Le détective s'approche de toi – ignorant royalement l'œil méticuleux de son frère sur lui – et s'assoit sur la chaise vide près du lit.

-Comment te sens-tu ? souffle ton colocataire.

-Bien. Shooté, ajoutes-tu après un moment de réflexion.

-Tu dois savoir l'effet qu'il ressent, lâche Mycroft en jouant avec son parapluie.

-Et ta jambe ?

-J'ai dû avoir une bonne dose d'anesthésie, je ne sens rien du tout, dis-tu en souriant doucement. Et toi, ça va ?

-Impeccable.

Il s'assoit confortablement et sort ton portable de sa poche de pantalon.

-Sarah s'est beaucoup inquiétée. Elle a dit passer en fin de journée. Ta sœur aussi d'ailleurs.

-Une charmante jeune femme, ajoute Mycroft en te lançant un sourire.

-Rendors-toi, John, ordonne Sherlock.

-Ce n'est pas ce que tu m'as dit à la piscine, souffles-tu en fermant les yeux.

-Ce n'est plus la même situation.
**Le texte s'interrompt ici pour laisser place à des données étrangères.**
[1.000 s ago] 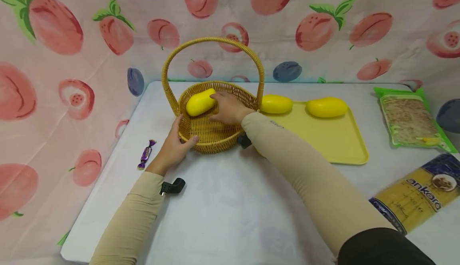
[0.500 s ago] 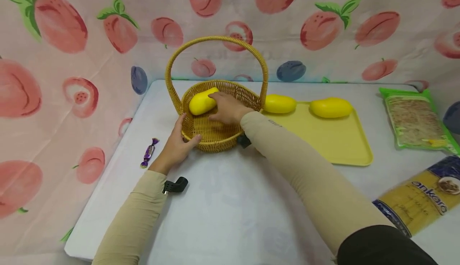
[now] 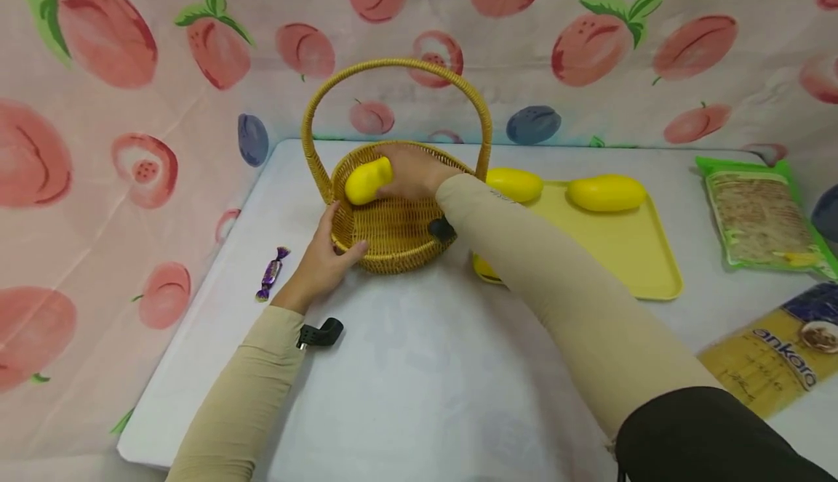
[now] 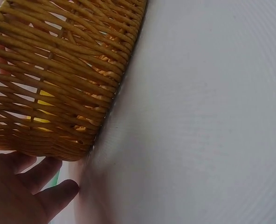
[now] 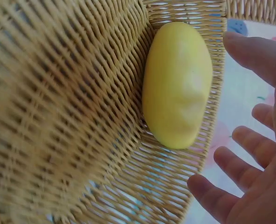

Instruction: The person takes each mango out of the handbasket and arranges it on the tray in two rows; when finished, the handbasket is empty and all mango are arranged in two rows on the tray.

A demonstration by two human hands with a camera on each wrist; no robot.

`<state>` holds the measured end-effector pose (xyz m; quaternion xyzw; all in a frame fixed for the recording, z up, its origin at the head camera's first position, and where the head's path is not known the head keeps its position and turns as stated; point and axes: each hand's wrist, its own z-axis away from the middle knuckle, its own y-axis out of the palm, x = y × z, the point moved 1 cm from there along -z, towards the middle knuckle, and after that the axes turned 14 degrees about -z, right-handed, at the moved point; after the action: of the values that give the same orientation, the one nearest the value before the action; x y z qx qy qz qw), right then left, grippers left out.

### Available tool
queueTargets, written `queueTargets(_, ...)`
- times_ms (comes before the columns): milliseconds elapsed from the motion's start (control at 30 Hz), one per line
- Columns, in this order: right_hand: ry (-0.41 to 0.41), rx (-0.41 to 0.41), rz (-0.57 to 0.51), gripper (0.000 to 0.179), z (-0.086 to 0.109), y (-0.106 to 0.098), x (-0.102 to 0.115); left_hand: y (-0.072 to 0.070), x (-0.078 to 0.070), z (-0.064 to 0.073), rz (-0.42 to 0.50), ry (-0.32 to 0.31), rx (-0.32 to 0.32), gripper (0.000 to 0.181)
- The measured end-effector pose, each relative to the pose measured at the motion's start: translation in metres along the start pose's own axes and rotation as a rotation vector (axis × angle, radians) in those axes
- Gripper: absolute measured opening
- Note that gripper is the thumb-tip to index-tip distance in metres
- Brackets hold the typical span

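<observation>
A yellow, smooth, mango-like fruit lies at the left inside the wicker basket. My right hand reaches in under the tall handle and overlaps the fruit's right end in the head view. From the right wrist, the fruit sits against the woven wall, and the spread fingers of the right hand show apart from it. My left hand rests on the basket's near left side, thumb along the rim. In the left wrist view, its fingers lie loosely by the basket's outer wall.
Right of the basket is a yellow tray with two similar fruits, one at its left and one at its back right. A purple-wrapped candy lies left. A green-edged packet and a pasta bag lie far right.
My right hand has moved farther back within the basket and turned, its fingers now beyond the fruit's right end. The left hand stays at the basket. The head view has shifted slightly.
</observation>
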<state>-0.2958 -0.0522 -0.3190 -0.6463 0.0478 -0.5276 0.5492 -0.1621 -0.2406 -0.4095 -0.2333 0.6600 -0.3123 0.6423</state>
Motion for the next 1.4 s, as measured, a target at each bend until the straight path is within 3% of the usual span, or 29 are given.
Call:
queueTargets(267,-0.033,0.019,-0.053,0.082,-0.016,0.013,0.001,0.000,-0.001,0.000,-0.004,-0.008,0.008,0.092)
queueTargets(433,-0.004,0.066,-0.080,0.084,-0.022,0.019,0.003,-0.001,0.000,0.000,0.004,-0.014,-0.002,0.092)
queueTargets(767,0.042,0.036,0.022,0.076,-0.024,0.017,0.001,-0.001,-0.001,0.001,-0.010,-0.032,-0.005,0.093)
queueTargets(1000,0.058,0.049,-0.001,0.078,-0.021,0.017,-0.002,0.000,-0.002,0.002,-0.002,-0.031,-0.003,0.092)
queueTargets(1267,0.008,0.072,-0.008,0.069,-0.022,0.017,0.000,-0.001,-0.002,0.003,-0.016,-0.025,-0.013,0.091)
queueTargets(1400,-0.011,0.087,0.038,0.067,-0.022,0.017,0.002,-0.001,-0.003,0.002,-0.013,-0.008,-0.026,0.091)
Dors, dit-il après un silence.

-Tu restes là ?

La phrase est sortie toute seule, dans un soupir, et tu es bien trop épuisé pour ajouter quoi que ce soit.

-Oui, je reste.

Et le timbre de sa voix est le plus doux que tu n'es jamais entendu. Tu souris doucement et te sens partir loin, très loin. Tu as survécu. Tu peux dormir.